• _What needs to be done_: From the first line of the data below, repeat each line exactly until you reach the line with "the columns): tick"; include that line too.
___ Exercise input ___
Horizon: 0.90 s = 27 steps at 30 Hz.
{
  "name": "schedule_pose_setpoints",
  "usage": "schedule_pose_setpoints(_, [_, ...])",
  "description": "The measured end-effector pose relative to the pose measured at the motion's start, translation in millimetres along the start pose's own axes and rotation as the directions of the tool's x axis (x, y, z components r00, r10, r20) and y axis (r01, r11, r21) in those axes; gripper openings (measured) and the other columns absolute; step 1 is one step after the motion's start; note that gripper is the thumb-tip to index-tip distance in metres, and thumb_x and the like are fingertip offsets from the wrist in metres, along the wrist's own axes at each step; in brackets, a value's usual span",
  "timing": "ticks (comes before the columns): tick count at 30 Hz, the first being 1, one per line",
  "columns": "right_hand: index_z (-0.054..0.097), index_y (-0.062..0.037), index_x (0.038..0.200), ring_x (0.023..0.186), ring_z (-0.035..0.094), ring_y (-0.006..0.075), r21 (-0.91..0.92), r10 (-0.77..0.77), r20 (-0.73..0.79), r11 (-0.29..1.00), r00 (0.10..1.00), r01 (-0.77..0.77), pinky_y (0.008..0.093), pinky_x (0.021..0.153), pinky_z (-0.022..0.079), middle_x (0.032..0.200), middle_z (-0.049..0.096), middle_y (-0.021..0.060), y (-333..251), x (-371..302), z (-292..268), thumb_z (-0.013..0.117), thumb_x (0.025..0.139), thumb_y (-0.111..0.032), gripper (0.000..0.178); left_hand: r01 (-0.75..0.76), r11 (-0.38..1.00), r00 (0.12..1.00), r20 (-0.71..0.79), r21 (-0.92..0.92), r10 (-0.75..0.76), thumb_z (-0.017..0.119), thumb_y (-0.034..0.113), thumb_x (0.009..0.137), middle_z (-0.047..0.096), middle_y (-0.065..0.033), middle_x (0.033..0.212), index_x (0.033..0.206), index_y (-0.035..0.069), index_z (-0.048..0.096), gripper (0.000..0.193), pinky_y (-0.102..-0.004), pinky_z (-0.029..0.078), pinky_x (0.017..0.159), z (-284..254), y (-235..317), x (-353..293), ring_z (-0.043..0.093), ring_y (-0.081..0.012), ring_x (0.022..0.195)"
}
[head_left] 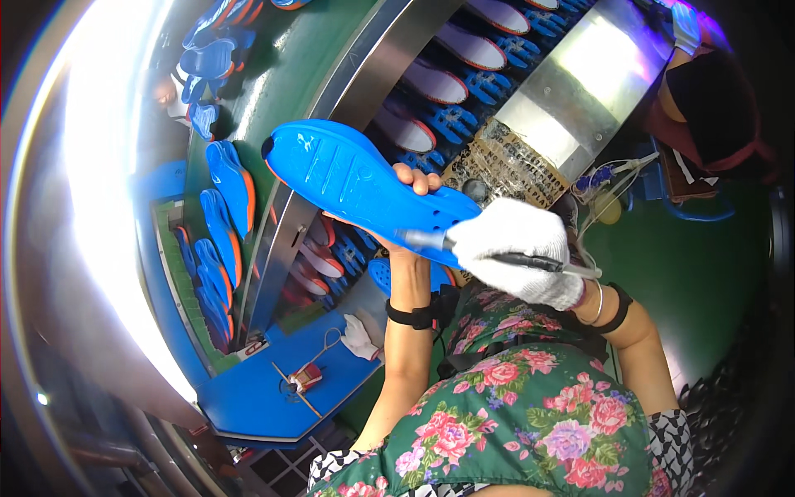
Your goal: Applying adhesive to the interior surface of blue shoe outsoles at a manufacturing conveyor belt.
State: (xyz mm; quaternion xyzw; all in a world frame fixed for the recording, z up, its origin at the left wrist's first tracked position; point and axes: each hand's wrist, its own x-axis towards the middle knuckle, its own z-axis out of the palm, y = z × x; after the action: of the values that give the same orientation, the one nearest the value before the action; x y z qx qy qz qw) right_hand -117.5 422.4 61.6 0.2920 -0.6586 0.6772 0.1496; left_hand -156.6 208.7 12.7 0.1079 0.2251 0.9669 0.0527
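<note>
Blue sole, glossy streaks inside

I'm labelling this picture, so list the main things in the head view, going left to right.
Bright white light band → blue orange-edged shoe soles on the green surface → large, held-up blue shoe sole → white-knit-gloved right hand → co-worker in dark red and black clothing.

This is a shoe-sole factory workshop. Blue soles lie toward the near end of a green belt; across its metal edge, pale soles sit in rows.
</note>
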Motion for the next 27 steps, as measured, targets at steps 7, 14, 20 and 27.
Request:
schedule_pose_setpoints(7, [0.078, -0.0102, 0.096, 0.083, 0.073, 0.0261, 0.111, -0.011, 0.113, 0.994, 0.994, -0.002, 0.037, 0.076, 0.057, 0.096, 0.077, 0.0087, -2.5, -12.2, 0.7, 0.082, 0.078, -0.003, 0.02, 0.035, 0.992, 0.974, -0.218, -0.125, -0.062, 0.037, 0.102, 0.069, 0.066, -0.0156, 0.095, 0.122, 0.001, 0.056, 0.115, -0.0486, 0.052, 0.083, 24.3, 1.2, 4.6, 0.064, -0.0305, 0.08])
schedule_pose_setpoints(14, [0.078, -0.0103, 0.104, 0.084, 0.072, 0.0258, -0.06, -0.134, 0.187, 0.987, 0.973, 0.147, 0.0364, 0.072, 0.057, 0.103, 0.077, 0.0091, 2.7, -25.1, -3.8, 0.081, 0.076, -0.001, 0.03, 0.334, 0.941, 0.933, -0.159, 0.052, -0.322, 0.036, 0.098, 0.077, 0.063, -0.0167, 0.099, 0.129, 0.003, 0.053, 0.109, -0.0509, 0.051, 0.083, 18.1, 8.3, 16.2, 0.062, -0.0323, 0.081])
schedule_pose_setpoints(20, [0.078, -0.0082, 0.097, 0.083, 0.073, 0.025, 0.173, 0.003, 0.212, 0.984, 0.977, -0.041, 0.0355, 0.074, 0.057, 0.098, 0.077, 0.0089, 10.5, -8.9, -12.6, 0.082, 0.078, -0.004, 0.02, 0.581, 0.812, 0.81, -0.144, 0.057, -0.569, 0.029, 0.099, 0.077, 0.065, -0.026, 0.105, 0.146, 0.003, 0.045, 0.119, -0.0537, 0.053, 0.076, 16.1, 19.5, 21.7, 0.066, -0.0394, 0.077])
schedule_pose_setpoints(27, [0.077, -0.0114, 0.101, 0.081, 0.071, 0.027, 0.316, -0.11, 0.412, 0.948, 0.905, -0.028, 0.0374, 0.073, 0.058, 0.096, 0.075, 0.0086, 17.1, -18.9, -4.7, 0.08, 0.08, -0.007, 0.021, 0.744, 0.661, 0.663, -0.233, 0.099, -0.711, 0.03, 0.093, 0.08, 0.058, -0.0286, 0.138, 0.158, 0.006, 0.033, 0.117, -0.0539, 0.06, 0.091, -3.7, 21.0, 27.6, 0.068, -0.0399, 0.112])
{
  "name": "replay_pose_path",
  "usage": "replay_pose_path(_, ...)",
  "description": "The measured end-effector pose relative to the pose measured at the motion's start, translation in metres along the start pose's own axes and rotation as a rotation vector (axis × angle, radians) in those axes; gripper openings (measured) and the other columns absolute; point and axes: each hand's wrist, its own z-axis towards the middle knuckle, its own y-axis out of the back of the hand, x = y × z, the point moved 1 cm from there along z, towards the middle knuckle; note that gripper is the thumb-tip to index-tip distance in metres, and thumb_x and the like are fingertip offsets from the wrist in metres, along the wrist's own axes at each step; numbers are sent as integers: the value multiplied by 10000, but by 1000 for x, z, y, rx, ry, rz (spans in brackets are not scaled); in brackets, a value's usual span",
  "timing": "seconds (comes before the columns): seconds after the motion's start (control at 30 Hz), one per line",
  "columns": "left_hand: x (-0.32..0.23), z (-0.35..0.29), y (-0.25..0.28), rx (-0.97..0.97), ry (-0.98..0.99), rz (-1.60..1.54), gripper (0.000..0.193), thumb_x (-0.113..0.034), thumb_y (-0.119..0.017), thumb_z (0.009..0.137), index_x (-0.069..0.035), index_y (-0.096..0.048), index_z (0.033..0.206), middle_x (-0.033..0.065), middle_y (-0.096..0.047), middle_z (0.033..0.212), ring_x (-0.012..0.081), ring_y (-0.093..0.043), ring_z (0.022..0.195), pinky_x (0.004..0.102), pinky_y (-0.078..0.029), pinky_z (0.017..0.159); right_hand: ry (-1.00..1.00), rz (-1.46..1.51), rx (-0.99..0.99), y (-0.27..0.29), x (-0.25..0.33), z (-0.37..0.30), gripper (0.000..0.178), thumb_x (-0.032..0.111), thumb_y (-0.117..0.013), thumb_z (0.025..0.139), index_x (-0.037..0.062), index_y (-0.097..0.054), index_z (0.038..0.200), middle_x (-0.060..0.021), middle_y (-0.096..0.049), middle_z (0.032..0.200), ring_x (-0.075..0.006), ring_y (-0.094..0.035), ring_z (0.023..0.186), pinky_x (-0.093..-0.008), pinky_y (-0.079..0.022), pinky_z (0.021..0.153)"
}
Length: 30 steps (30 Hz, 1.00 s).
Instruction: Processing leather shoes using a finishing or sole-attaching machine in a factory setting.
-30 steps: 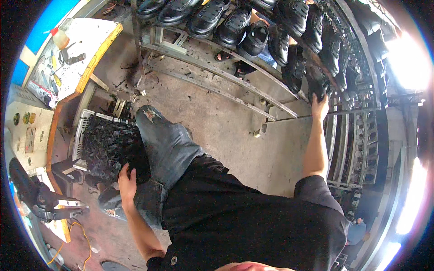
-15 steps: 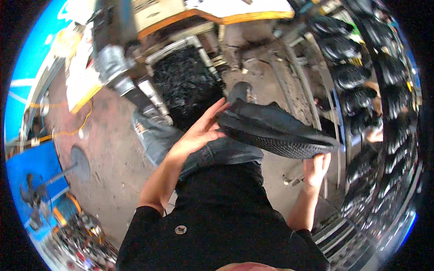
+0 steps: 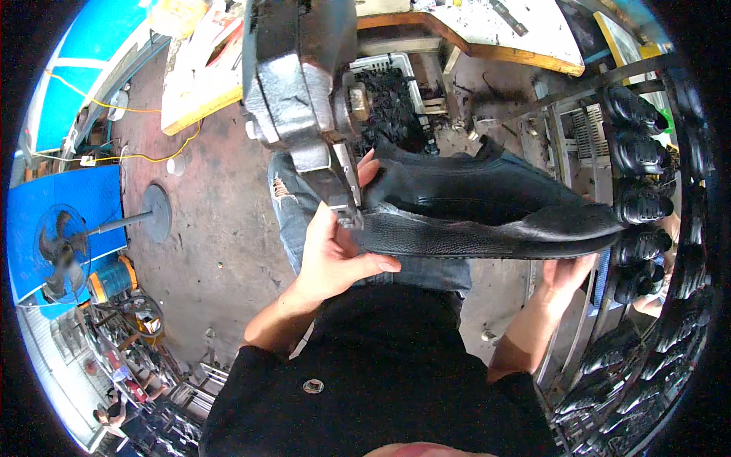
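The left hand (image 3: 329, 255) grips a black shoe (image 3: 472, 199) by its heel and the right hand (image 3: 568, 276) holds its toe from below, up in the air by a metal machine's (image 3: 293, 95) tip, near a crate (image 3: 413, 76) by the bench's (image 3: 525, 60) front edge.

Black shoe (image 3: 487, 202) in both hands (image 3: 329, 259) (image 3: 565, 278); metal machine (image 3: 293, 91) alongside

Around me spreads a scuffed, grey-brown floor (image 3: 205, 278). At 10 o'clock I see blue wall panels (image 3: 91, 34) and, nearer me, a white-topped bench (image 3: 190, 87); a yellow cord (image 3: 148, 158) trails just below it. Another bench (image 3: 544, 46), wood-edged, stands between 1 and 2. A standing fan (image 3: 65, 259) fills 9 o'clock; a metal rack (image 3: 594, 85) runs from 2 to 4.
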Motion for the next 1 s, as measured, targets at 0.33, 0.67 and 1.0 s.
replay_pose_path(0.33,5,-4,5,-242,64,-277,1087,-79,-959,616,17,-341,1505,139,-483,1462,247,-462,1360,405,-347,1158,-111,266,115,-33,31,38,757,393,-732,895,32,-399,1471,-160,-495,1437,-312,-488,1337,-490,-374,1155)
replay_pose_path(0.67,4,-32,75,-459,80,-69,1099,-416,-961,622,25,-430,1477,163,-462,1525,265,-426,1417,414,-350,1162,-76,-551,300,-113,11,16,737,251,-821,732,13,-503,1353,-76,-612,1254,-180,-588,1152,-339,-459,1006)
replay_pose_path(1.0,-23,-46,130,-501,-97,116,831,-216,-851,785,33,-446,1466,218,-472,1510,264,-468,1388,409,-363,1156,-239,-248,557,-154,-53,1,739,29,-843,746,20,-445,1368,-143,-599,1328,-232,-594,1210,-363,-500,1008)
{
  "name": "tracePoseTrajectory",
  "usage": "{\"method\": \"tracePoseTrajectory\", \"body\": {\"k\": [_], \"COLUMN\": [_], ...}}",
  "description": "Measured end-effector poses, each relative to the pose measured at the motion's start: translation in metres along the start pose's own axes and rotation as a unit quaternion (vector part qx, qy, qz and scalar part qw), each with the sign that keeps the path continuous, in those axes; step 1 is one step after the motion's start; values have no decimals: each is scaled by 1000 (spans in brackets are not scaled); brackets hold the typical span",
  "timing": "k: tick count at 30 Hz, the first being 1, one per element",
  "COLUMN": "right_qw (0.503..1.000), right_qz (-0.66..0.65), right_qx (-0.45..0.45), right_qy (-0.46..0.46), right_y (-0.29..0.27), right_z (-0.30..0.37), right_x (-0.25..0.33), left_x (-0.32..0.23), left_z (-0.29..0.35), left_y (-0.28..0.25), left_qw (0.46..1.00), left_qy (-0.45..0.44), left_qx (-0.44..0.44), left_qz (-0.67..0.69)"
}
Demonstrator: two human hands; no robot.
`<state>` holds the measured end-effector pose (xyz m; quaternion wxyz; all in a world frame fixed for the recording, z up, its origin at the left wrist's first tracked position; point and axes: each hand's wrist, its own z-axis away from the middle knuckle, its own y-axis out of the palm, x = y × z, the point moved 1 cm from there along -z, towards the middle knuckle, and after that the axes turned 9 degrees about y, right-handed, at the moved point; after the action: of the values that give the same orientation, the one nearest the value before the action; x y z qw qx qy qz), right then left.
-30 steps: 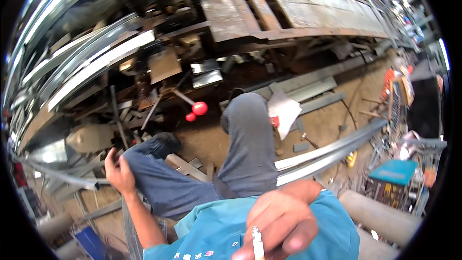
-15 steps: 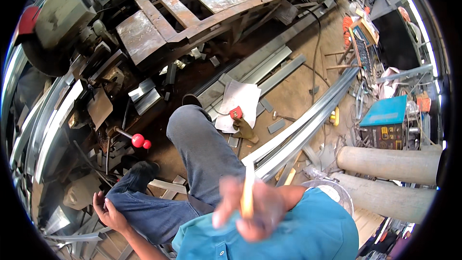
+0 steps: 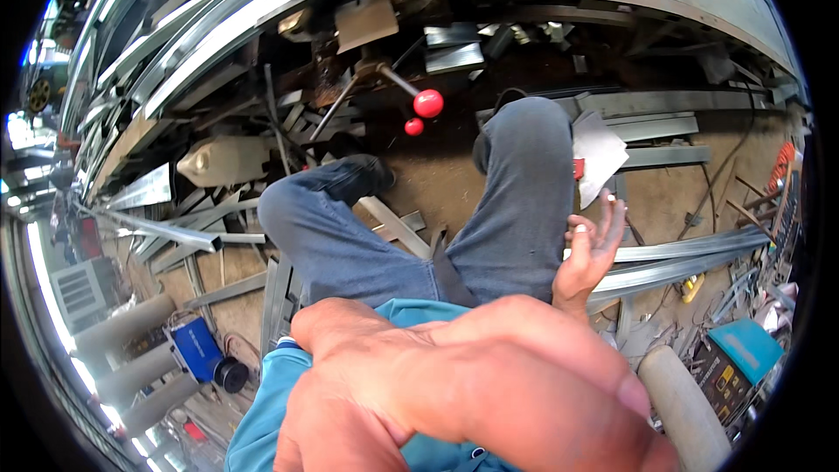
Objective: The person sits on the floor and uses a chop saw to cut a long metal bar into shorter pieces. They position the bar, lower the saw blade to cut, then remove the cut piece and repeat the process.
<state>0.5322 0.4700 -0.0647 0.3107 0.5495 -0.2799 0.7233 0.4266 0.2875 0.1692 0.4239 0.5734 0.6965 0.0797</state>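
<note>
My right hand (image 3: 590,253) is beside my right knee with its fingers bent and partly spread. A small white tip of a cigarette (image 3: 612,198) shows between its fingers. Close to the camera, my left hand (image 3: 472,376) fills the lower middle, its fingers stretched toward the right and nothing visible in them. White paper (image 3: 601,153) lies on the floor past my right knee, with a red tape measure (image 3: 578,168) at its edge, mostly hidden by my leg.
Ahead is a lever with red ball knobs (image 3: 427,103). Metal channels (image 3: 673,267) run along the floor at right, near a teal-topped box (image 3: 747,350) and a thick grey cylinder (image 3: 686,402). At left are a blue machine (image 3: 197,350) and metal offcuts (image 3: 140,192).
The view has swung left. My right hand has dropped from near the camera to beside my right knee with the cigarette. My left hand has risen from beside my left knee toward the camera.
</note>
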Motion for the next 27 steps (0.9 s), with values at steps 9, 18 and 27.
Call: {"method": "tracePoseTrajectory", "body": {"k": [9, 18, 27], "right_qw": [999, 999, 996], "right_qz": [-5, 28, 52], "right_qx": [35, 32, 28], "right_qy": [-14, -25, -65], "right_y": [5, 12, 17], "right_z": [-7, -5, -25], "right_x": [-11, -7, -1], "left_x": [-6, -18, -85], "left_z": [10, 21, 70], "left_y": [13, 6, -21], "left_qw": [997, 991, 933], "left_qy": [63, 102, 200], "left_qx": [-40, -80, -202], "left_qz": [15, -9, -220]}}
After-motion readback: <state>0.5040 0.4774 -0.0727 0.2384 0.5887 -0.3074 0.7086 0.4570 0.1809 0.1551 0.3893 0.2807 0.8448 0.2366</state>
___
• _Answer to the exercise_:
Horizon: 0.90 s = 27 steps at 30 Hz.
{
  "name": "schedule_pose_setpoints",
  "usage": "schedule_pose_setpoints(_, [_, ...])",
  "description": "The measured end-effector pose relative to the pose measured at the motion's start, translation in millimetres along the start pose's own axes and rotation as the directions of the tool's x axis (x, y, z components r00, r10, r20) and y axis (r01, r11, r21) in those axes; gripper openings (measured) and the other columns absolute; step 1 is one step after the motion's start; note that gripper is the thumb-tip to index-tip distance in metres, and thumb_x and the like are fingertip offsets from the wrist in metres, along the wrist's own axes at each step; in brackets, a value's usual span",
  "timing": "ticks (comes before the columns): tick count at 30 Hz, the first being 1, one per line",

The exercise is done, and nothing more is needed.